E o sentimento que a todos se impõe, mais do que a alegria do reencontro ou até a inescapável nostalgia, as quais, decerto, vêm na sua euforia ou timidez marcar presença, é o de que todas as diferenças físicas e psicológicas e as de temperamento, a própria polaridade das simpatias espontâneas e das inexplicáveis antipatias, tudo se esbate, tudo perdeu o relevo que tinha antes, face a uma nova igualdade, a uma espécie de solidariedade trágica, que é a consequência de nos vermos uns aos outros do alto da pirâmide do tempo como um punhado de resistentes que cercam as areias do deserto.


Arrábida (José Ames)

A RAZÃO A GALOPE


Paul Valéry (1871/1945)

"A emoção é a fonte; digo a emoção e não a paixão. Não é inútil dizer que as paixões são muito razoáveis, e falam a linguagem do pretório; eis por que eu digo que toda a poesia é selvagem, e, neste poeta, talvez a mais selvagem que já se leu. Creio que o primeiro trabalho do poeta, na sua primeira e principal recusa, é voltar da paixão à emoção pura.
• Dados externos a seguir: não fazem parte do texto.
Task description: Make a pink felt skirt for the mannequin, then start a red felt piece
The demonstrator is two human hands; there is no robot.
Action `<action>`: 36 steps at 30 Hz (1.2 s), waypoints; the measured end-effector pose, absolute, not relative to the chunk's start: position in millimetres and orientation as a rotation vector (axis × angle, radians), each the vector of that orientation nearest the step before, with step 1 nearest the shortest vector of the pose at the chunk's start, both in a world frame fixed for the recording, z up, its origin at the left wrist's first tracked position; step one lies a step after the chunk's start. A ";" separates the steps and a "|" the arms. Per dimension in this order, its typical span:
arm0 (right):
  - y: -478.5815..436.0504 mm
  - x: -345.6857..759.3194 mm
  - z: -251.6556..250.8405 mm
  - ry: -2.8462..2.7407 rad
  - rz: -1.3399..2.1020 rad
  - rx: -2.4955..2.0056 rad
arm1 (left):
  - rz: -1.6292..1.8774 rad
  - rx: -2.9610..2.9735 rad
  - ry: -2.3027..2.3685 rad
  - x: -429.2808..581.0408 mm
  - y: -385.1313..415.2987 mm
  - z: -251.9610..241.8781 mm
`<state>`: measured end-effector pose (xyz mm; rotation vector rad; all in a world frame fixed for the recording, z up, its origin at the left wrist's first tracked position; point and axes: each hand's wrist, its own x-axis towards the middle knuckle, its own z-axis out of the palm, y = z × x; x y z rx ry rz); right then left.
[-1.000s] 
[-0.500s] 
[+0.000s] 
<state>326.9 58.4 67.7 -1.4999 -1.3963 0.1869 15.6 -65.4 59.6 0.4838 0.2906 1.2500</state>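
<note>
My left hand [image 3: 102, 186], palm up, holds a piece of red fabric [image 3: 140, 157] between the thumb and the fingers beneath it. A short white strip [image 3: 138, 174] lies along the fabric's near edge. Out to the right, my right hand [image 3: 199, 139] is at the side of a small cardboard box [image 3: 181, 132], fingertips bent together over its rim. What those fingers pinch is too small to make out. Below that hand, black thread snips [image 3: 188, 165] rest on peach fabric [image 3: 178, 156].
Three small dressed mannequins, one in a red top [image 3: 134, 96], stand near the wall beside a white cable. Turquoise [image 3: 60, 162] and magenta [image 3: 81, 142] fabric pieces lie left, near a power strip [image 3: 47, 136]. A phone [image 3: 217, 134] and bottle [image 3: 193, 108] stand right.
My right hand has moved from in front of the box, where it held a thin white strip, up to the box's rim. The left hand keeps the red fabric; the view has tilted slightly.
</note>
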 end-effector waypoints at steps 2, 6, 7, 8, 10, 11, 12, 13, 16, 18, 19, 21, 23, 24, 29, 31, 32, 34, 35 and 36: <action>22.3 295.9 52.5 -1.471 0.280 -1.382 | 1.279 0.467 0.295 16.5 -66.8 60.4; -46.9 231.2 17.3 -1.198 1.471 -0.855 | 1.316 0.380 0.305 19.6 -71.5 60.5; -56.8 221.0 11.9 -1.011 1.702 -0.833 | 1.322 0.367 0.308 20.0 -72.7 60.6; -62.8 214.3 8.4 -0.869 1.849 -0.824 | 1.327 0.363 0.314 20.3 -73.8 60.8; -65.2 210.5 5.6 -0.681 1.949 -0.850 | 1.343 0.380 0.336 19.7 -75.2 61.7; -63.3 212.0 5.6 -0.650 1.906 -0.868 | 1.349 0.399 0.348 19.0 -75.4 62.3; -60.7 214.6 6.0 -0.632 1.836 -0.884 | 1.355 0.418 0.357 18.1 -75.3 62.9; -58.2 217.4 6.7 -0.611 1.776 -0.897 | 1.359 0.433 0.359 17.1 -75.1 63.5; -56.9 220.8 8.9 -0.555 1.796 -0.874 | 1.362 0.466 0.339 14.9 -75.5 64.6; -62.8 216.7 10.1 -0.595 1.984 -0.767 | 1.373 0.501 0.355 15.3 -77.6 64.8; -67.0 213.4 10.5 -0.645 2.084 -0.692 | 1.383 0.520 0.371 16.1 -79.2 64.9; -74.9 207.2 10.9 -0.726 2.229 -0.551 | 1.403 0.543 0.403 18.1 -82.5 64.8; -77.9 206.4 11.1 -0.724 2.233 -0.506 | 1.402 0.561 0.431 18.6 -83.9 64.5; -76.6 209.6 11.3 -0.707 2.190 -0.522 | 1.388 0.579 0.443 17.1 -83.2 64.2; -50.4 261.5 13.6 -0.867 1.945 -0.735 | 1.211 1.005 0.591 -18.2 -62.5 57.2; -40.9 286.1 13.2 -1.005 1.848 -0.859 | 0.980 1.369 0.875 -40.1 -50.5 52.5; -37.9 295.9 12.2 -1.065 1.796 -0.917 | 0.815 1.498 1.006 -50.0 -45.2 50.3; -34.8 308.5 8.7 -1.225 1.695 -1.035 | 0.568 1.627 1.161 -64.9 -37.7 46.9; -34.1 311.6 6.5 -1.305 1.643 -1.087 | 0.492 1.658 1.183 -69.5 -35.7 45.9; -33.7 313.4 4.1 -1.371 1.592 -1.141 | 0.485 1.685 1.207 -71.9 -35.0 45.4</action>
E a emoção pura é um estranho delírio; porque tudo sobe então dos calcanhares, como um pavor ou uma cólera:

O formidablement gravie,
Et sur d' effrayants échelons..."

("Charmes" de Paul Valéry, commentés par Alain)

Parece que hoje se abandonou o estudo das paixões, pelo estranho preconceito que as confunde com a emoção ou com a maquinaria do inconsciente.
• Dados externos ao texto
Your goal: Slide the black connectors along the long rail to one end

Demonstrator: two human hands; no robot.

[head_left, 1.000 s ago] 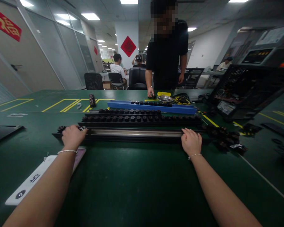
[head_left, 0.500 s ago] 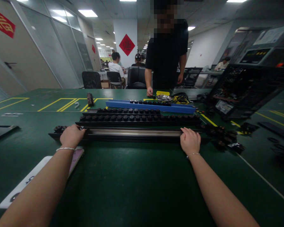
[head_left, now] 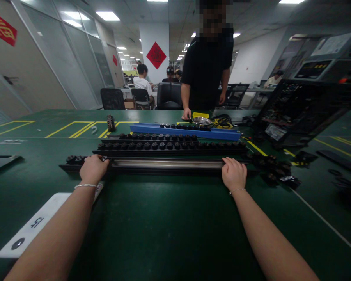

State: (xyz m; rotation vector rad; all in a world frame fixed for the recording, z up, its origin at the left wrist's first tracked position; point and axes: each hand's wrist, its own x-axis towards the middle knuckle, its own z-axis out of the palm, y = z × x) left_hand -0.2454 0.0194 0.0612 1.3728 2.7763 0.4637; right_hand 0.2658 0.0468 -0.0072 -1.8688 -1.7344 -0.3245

Mas o filósofo vem, com toda a pertinência, lembrar que é só quando a razão nos abastece de uma aparência de argumento que a paixão surge e ganha todo o seu ímpeto.

E há palavras-cofre, como alguém já disse, que dispensam que o argumento se desenrosque do seu fundo, bastando-lhe mostrar a cabeça de serpente, para nos lançar numa defesa ou num ataque apaixonados, e desferindo a "linguagem do pretório". Justiça é uma dessas palavras.

O trabalho do poeta é o de uma espécie de electrólise, para separar os elementos. Fazer soar a "recôndita harmonia" que nos atravessa como a uma harpa.